Each line of the data that includes "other" must be copied.

*** Opening Given data ***

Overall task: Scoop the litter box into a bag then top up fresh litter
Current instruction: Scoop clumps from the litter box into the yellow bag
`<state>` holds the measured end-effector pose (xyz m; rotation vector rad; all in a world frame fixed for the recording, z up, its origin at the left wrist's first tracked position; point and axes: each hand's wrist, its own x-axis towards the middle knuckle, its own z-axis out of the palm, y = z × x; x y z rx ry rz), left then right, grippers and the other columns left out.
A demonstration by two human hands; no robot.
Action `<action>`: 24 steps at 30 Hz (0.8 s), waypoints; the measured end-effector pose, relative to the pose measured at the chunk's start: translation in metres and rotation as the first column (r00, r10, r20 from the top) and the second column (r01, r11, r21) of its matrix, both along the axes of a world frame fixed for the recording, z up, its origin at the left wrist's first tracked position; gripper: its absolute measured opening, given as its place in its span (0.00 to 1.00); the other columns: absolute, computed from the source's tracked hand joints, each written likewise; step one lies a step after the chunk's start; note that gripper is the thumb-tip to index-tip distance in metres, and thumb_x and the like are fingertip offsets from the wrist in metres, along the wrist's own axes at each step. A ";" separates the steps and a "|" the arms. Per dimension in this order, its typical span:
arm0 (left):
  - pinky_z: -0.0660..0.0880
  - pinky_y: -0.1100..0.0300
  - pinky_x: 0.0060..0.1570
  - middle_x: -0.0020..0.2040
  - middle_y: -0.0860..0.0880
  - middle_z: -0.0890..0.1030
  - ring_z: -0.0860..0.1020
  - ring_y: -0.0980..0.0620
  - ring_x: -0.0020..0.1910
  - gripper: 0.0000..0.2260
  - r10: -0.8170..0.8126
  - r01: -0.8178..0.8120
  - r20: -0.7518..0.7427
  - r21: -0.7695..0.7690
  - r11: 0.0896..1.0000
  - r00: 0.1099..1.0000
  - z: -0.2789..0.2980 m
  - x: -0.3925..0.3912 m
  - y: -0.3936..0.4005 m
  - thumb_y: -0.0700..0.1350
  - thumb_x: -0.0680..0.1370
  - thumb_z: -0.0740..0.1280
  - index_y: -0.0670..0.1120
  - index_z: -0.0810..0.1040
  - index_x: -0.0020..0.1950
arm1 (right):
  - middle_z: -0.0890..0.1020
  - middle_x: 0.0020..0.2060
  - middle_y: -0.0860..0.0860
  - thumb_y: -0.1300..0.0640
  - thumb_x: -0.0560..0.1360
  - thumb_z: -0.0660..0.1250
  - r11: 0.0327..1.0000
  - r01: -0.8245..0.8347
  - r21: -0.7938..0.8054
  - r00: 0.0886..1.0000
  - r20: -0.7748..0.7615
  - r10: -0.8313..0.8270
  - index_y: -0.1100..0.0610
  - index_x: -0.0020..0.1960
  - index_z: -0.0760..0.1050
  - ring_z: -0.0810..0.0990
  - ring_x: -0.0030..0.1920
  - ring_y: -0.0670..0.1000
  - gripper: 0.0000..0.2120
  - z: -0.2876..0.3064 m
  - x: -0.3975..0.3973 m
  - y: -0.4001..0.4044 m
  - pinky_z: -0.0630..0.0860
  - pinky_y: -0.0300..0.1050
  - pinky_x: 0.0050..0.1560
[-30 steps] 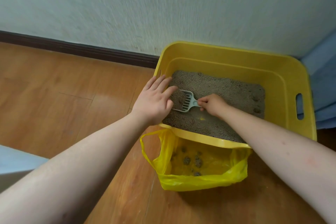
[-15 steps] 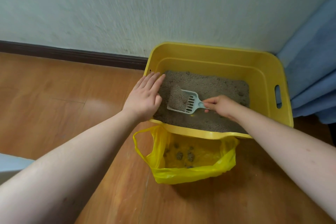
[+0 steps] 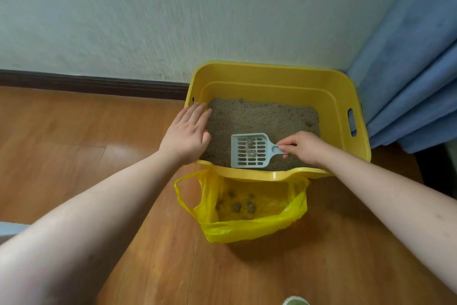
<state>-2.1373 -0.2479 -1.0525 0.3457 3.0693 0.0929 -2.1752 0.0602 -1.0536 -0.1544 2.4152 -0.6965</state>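
Our right hand (image 3: 303, 147) pinches the scoop (image 3: 251, 150) handle above the litter (image 3: 262, 116). Our left hand (image 3: 186, 134) rests flat on the box (image 3: 272, 74) rim at nine o'clock; bag (image 3: 247, 228) at six.

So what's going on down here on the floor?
A person is cleaning a cat's litter box. The right hand pinches the handle of a pale slotted scoop, held over the litter near the front rim with a little litter in it. The left hand rests flat on the box's left edge. A yellow bag sits open on the floor just in front, with several clumps inside.
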 end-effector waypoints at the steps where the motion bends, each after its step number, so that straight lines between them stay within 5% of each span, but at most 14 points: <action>1: 0.43 0.54 0.77 0.79 0.43 0.59 0.53 0.47 0.79 0.33 -0.002 0.002 0.003 -0.001 1.000 1.000 0.000 0.000 0.000 0.54 0.76 0.41 0.43 0.59 0.78 | 0.83 0.37 0.43 0.53 0.80 0.63 1.000 -0.004 -0.004 1.000 -0.005 0.004 0.47 0.61 0.79 0.64 0.22 0.43 0.12 0.002 0.003 -0.001 0.61 0.37 0.25; 14: 0.43 0.53 0.77 0.79 0.44 0.57 0.51 0.48 0.79 0.34 0.003 -0.003 0.022 -0.009 1.000 1.000 -0.003 -0.001 -0.002 0.54 0.75 0.39 0.44 0.58 0.79 | 0.84 0.36 0.45 0.55 0.79 0.64 0.981 0.063 -0.183 0.998 -0.014 -0.066 0.46 0.60 0.78 0.63 0.22 0.42 0.11 0.022 0.023 0.011 0.60 0.34 0.23; 18: 0.43 0.53 0.77 0.79 0.44 0.58 0.51 0.48 0.79 0.33 0.004 -0.004 0.017 -0.008 1.000 1.000 -0.003 -0.002 -0.002 0.54 0.75 0.40 0.44 0.58 0.79 | 0.85 0.38 0.41 0.54 0.78 0.65 0.967 0.082 -0.243 0.991 -0.082 -0.105 0.48 0.59 0.80 0.82 0.35 0.51 0.11 0.029 0.037 0.026 0.74 0.42 0.39; 20: 0.44 0.53 0.77 0.79 0.44 0.58 0.52 0.48 0.79 0.34 0.001 -0.001 0.020 -0.007 1.000 1.000 -0.003 -0.002 -0.003 0.54 0.75 0.40 0.44 0.59 0.78 | 0.83 0.44 0.38 0.56 0.78 0.66 0.976 0.017 -0.219 0.979 -0.195 -0.060 0.49 0.59 0.80 0.82 0.44 0.43 0.12 0.031 0.046 0.033 0.75 0.39 0.49; 22: 0.45 0.52 0.77 0.79 0.43 0.59 0.52 0.47 0.79 0.34 -0.006 0.006 0.016 -0.010 1.000 1.000 -0.003 -0.003 -0.003 0.54 0.75 0.39 0.43 0.59 0.78 | 0.83 0.44 0.42 0.55 0.77 0.66 0.982 -0.185 -0.027 0.875 -0.459 0.152 0.48 0.60 0.79 0.79 0.45 0.47 0.12 0.030 0.054 0.038 0.69 0.44 0.49; 24: 0.45 0.52 0.77 0.79 0.43 0.59 0.53 0.47 0.79 0.34 -0.014 0.014 0.018 -0.010 1.000 1.000 -0.002 -0.003 -0.002 0.54 0.74 0.39 0.43 0.59 0.78 | 0.83 0.41 0.46 0.55 0.77 0.65 0.921 -0.349 0.173 0.631 -0.683 0.367 0.48 0.57 0.81 0.78 0.41 0.52 0.11 0.026 0.062 0.042 0.61 0.45 0.43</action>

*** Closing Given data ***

(Expected answer):
`<state>` holds the measured end-effector pose (xyz m; rotation vector rad; all in a world frame fixed for the recording, z up, its origin at the left wrist's first tracked position; point and axes: each hand's wrist, its own x-axis towards the middle knuckle, its own z-axis out of the palm, y = z × x; x y z rx ry rz), left then right, grippers and the other columns left out.
Action `<action>`: 24 steps at 30 Hz (0.8 s), waypoints; the measured end-effector pose, relative to the pose measured at the chunk's start: translation in metres and rotation as the first column (r00, r10, r20 from the top) and the second column (r01, r11, r21) of its matrix, both along the axes of a world frame fixed for the recording, z up, its origin at the left wrist's first tracked position; gripper: its absolute measured opening, given as its place in its span (0.00 to 1.00); the other columns: absolute, computed from the source's tracked hand joints, each written likewise; step one lies a step after the chunk's start; note that gripper is the thumb-tip to index-tip distance in metres, and thumb_x and the like are fingertip offsets from the wrist in metres, along the wrist's own axes at each step. A ";" separates the steps and a "|" the arms. Per dimension in this order, its typical span:

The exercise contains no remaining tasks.